La politica di conservazione in Italia fu avviata nel 1624 a Roma, quando un provvedimento del cardinale Ippolito Aldobrandini individuò un primo elenco di opere da tutelare e conservare come parte vitale del patrimonio storico. Nella nostra città possiamo individuare tale proposito con la costituzione della Pinacoteca civica verso la fine dell’Ottocento e successivamente con l’istituzione di diversi musei. Purtroppo, da tempo, gran parte dei musei cittadini sono sprofondati in un vortice regressivo che li vede chiusi, senza una prospettiva a breve di un vero rilancio.

La candidatura di Forlì a Capitale della cultura italiana 2028 deve essere lo stimolo per avere un programma e un progetto di recupero e valorizzazione di questo patrimonio. Dopo aver stilato un programma credibile da questo punto di vista, che non può essere confuso con l’elenco triennale degli investimenti degli enti locali, si deve passare a individuare gli edifici da recuperare per la loro valorizzazione e, nel contempo, per dare un contenitore ai musei. Il tutto deve essere accompagnato da un’elaborazione prospettica per capire di quanto dovrà aumentare il personale che si occupa di tutto ciò e quali caratteristiche e formazione professionale dovrà avere, personale che andrebbe inserito fin da ora negli organici degli enti preposti.

Da osservatore, mi pare che le idee in proposito siano alquanto labili e confuse.

Che dire poi della conservazione del patrimonio cittadino, da intendere come gestione e valorizzazione adeguate dell’opera d’arte? Ritengo che conservare senza valorizzare rappresenti un grosso limite, anzi un segno di regresso. Gli esperti sostengono che il metodo e il modello della conservazione debbano guardare al futuro, pur ispirandosi al passato per rafforzare l’identità storica. A tale proposito sorge una domanda: esiste un piano per mantenere il valore del patrimonio culturale accumulato che non si limiti a interventi sporadici? Ci sono progetti di restauro delle tante e preziose carte del Fondo Piancastelli? E delle preziose tele esposte ancora in Palazzo Merenda, che un domani saranno trasferite ai Musei San Domenico? E di quelle che si trovano nei depositi? E di tutti i reperti archeologici che dovranno avere una loro appropriata sede espositiva? E delle antiche e belle ceramiche della collezione forlivese?

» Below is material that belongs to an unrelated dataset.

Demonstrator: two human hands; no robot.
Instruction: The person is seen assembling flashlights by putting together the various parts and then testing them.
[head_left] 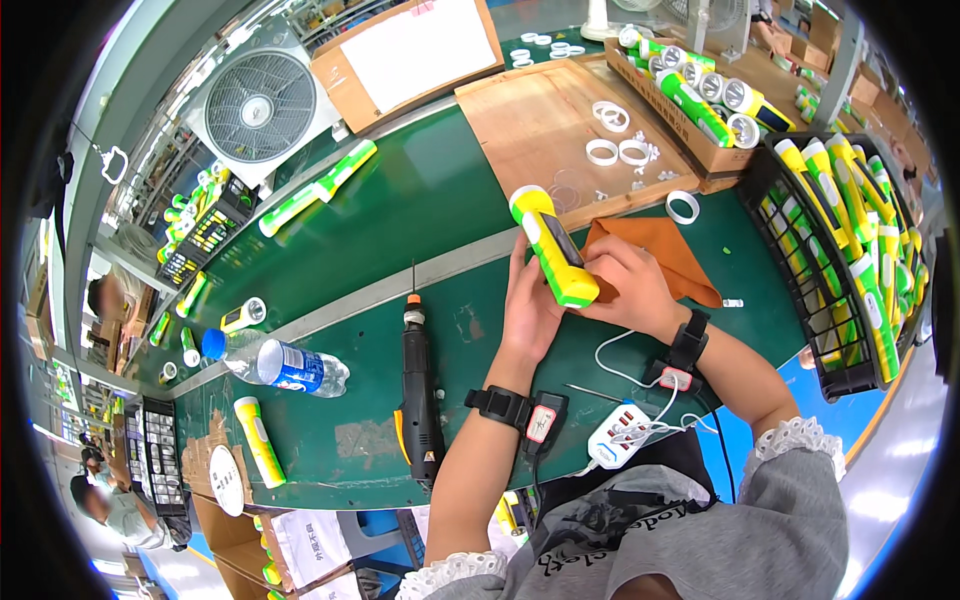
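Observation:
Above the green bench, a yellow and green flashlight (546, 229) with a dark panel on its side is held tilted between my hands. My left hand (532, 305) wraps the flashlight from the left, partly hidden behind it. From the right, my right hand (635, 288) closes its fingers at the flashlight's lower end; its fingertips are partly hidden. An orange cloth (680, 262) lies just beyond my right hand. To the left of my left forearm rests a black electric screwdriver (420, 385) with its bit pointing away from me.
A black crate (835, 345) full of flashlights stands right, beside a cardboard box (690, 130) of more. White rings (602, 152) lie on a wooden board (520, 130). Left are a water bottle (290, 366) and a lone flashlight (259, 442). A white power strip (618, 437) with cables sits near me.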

Ancora una volta, da osservatore, vedo che le attività dei restauratori diminuiscono invece di crescere; ciò significa che non c’è investimento né pubblico né privato in questo settore.

Un altro capitolo da affrontare è quello della produzione di cultura, che vuol dire sostenere le vecchie espressioni d’arte nella loro forma tangibile (monumenti, musei, archivi, biblioteche e reperti archeologici), ma soprattutto le nuove, quelle che potremmo definire intangibili (cinema, fotografia, musica, pittura, teatro, festival, tutela del paesaggio, ecc.) e materiali (arti decorative e design). Si tratta di capire come garantire un elevato tasso sociale di creatività e di produzione culturale; come usare la cultura per migliorare la qualità sociale; come trattare l’aumento della componente intellettuale e intangibile dei beni e dei servizi prodotti in una realtà locale che le nuove tecnologie informatiche impongono di confrontare con il resto del mondo in tempo reale.

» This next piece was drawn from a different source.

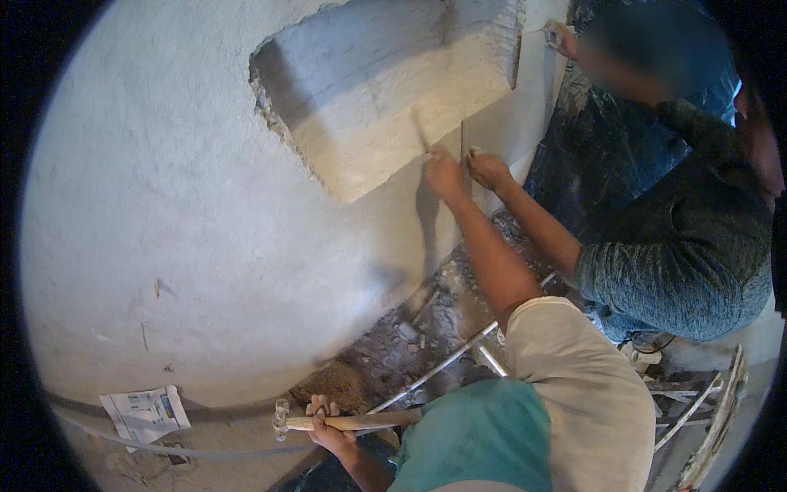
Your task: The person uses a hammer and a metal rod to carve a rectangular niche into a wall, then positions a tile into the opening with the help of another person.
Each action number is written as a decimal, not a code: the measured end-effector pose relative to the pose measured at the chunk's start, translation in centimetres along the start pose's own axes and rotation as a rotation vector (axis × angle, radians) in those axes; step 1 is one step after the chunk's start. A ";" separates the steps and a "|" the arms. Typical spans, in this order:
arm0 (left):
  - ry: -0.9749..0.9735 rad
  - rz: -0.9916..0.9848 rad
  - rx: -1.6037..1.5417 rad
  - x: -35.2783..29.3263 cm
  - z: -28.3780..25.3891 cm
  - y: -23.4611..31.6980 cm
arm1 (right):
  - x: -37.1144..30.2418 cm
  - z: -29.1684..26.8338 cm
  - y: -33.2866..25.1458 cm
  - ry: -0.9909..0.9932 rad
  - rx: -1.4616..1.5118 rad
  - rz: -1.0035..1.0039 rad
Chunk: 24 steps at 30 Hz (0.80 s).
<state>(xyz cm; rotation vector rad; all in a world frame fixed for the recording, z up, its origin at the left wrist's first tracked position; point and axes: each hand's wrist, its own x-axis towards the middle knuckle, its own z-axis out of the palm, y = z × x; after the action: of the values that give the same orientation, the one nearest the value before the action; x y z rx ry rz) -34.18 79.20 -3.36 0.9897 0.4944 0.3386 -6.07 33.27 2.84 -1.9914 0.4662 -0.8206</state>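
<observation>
My left hand (330, 425) is wrapped round the wooden handle of a hammer (381, 421), close to its metal head, low in the view beside my teal and beige shirt. Stretched forward to the wall, my right hand (445, 175) is closed at the lower edge of a recess (385, 135) cut into the plaster. A thin grey rod-like tool (420, 129), blurred, juts up from its fingers; its kind cannot be made out. Just right of it is a co-worker's hand (489, 170), closed by a thin upright strip (463, 135).
The co-worker in a dark grey top (680, 238) leans in at the right, other hand (561, 39) at the recess's right side. Rubble (410, 328) and a metal bar frame (447, 361) lie below. A printed paper bag (146, 414) lies by the wall; wooden poles (709, 418) stand lower right.
</observation>
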 end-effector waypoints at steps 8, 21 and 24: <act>0.059 0.034 -0.031 2.9 -3.1 0.3 | -9.2 -1.3 -5.1 -0.407 0.096 -0.156; 0.133 0.014 -0.058 2.3 -4.0 1.8 | -12.4 0.8 -4.3 -0.324 0.245 -0.089; 0.116 0.041 -0.012 2.4 -4.2 1.8 | -8.9 -2.4 -2.6 -0.248 0.031 -0.111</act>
<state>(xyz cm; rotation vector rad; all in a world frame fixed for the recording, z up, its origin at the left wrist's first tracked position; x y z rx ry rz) -34.55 84.28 -4.34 0.9731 0.5777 0.4370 -14.09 38.54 2.68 -2.0707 0.1999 -0.6323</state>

Anche in questo caso vedo una situazione alquanto nebulosa, a cui spesso concorrono associazioni e realtà culturali troppo spesso ancorate al proprio piccolo orticello. Affrontare la questione con serietà significherebbe elevare ulteriormente il tenore di vita delle nostre realtà e creare occupazione rivolta ai giovani in ambiti che quotidianamente hanno a che fare con l’innovazione e che, quindi, sono capaci di confrontarsi con le nuove tendenze che pervadono tutti i Paesi.